Une anesthésiste-réanimateur intérimaire belge de 45 ans souffrant de dépendance à l’alcool, a été mise en examen pour homicide involontaire aggravé, fin septembre, après le décès d’une parturiente à la maternité d’Orthez (Pyrénées-Atlantiques).
Entendue par la gendarmerie, la médecin avait un taux de 2,18 grammes d’alcool par litre de sang. L’affaire dépasse le simple fait divers et pousse toute une profession à briser un tabou.

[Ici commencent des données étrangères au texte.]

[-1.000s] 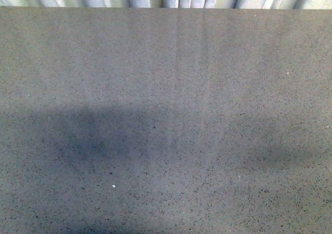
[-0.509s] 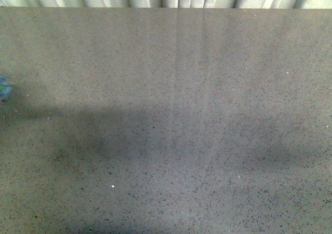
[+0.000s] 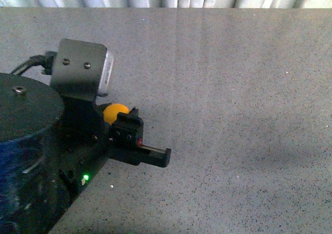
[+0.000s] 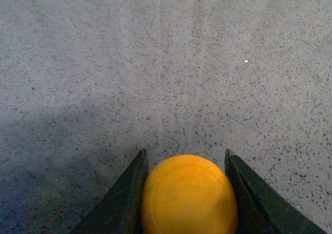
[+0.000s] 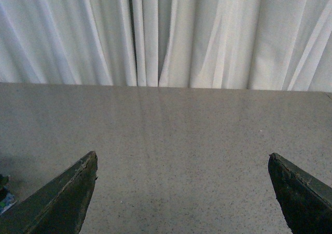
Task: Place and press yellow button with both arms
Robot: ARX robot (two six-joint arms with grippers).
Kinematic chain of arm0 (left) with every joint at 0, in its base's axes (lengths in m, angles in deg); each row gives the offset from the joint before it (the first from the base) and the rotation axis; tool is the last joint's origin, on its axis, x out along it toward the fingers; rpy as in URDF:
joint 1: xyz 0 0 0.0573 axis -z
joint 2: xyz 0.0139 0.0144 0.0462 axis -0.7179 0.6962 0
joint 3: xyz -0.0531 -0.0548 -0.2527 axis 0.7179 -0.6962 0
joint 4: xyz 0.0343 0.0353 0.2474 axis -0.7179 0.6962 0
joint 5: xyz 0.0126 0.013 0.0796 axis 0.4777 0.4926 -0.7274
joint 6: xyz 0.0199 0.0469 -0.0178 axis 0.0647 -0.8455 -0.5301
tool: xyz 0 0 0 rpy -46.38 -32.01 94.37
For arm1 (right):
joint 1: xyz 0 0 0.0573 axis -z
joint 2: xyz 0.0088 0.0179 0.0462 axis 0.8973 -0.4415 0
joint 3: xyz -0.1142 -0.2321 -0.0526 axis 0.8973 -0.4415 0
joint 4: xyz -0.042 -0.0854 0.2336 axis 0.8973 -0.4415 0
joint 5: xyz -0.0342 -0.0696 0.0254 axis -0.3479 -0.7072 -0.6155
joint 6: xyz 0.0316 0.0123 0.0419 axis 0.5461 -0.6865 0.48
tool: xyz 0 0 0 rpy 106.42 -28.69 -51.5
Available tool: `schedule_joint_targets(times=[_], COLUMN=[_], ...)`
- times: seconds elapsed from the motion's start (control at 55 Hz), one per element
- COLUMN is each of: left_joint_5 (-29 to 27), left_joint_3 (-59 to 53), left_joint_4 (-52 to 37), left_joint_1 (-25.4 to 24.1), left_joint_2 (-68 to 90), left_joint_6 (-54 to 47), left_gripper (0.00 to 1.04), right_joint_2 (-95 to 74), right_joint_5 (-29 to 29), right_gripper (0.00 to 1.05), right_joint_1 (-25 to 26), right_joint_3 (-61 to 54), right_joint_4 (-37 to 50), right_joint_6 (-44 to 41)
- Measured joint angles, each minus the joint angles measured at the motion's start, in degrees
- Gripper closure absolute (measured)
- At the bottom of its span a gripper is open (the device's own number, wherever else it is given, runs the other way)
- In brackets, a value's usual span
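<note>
The yellow button [image 3: 115,112] shows its orange-yellow domed cap beside my left arm, at the left of the front view. My left gripper [image 4: 185,164] is shut on the yellow button [image 4: 189,195], whose cap sits between the two dark fingers above the speckled grey table [image 4: 166,63]. The button's base is hidden. The left arm's grey camera block [image 3: 83,68] and green light [image 3: 85,178] show in the front view. My right gripper [image 5: 182,164] is open and empty, its fingers wide apart over the table; it is out of the front view.
The speckled grey table [image 3: 233,88] runs back to a far edge under a white curtain [image 5: 166,31]. A small blue and dark object [image 5: 4,200] shows at the edge of the right wrist view.
The left arm has come into the front view from the left, carrying the yellow button. One second ago the table showed only shadows.
</note>
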Motion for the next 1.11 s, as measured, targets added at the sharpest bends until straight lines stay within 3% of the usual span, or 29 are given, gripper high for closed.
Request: schedule_joint_targets(times=[0.2,0.418,0.582,0.764,0.873,0.927,1.018,1.109], left_joint_5=[-0.9,1.0,3.2,8.7,14.6,6.3,9.8,11.5], left_joint_3=[1.4,-0.6,-2.6,-4.8,-5.5,-8.6,-12.0,-14.3], left_joint_4=[-1.1,1.3,6.4,16.8,23.8,16.6,22.6,24.5], left_joint_1=[1.2,1.1,-1.1,-7.6,-15.2,-19.2,-29.2,-31.8], left_joint_2=[2.7,-1.2,-10.1,-25.9,-38.6,-43.8,-56.7,-62.9], left_joint_6=[0.1,2.3,3.8,4.3,4.0,-1.1,-6.7,-8.5], left_gripper=[0.7,0.27,0.08,0.09,0.1,0.22,0.44,0.62], right_joint_2=[0.0,0.0,0.0,0.0,0.0,0.0,0.0,-10.3], right_joint_5=[0.0,0.0,0.0,0.0,0.0,0.2,0.0,-0.9], right_gripper=[0.09,0.09,0.09,0.09,0.09,0.09,0.09,0.09], right_joint_1=[0.0,0.0,0.0,0.0,0.0,0.0,0.0,-1.3], right_joint_3=[0.0,0.0,0.0,0.0,0.0,0.0,0.0,6.7], right_joint_4=[0.0,0.0,0.0,0.0,0.0,0.0,0.0,-14.5], right_joint_6=[0.0,0.0,0.0,0.0,0.0,0.0,0.0,3.7])
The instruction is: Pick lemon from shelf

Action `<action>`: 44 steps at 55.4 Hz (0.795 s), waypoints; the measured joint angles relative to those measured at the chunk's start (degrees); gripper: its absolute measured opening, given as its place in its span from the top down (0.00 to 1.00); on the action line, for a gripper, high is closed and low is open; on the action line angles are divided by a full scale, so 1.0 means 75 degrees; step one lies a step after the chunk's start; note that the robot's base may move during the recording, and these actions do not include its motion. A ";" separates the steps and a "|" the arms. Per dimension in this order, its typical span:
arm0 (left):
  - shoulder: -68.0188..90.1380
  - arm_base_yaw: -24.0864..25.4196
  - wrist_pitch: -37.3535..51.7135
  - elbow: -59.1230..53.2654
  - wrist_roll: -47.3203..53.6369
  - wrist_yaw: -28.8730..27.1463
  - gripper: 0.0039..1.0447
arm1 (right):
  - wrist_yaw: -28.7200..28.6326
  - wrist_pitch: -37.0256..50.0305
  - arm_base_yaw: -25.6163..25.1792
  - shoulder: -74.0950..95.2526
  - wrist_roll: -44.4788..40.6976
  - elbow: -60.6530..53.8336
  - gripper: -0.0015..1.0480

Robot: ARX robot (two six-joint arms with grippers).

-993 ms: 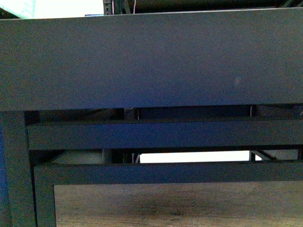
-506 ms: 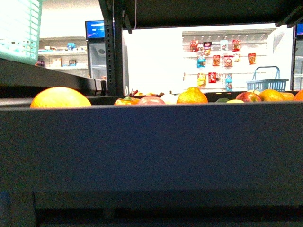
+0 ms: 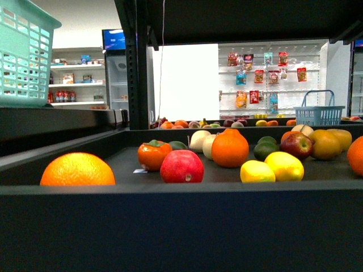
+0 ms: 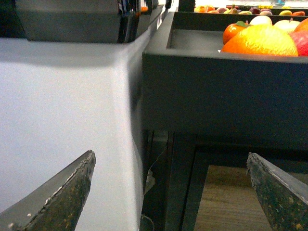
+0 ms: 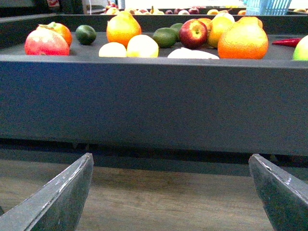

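Front view: looking over the raised front rim of the shelf (image 3: 181, 226) into a black tray of fruit. Right of centre, near the front, 2 lemons (image 3: 284, 166) side by side and touching, resting on the tray floor. To their left a red pomegranate (image 3: 182, 166). Further left, close against the rim, a large orange (image 3: 77, 169). Behind the lemons a lime (image 3: 265, 150) and a red apple (image 3: 296, 145). At far left, higher up, a green plastic basket (image 3: 25, 54).

Left wrist view: left gripper (image 4: 171, 156) spread wide, holding nothing, near the shelf's front corner and below the tray rim. Large orange showing above that rim.

Right wrist view: right gripper (image 5: 170, 157) likewise parted and empty, facing the tray's front wall from below rim level. Both lemons beyond the rim, well apart from the fingers (image 5: 57, 202), with the pomegranate to one side and a green fruit to the other.
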 joint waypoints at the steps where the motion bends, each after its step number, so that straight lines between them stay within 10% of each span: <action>1: 0.0000 0.0000 0.0000 0.0000 0.0000 -0.0003 0.08 | 0.0000 0.0000 0.0000 0.0000 -0.0003 0.0000 0.07; 44: 0.0000 0.0000 0.0000 0.0000 0.0000 -0.0006 0.08 | -0.0009 0.0000 0.0000 0.0000 -0.0006 0.0000 0.07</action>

Alcool, tabac, stress, burn out… La dépendance et l’épuisement professionnel au bloc sont une réalité. Au point que pour les combattre, le collège français des anesthésistes-réanimateurs (CFAR) propose depuis un an aux médecins des autotests* thématiques en ligne, à réaliser seul ou en équipe. L’anonymat est absolu.
Appel à l’aide
Le premier bilan résonne comme un appel à l’aide : 1 978 anesthésistes-réanimateurs sur les 10 000 en exercice (dont 6 500 PH) ont réalisé le test. Parmi eux, 230 ont vérifié leur degré d’addiction à l’alcool. En 2005, le CFAR démontrait déjà que 11 % des anesthésistes abusaient ou dépendaient d’au moins une substance autre que le tabac, dont l’alcool (59 %), les tranquillisants et les hypnotiques (41 %).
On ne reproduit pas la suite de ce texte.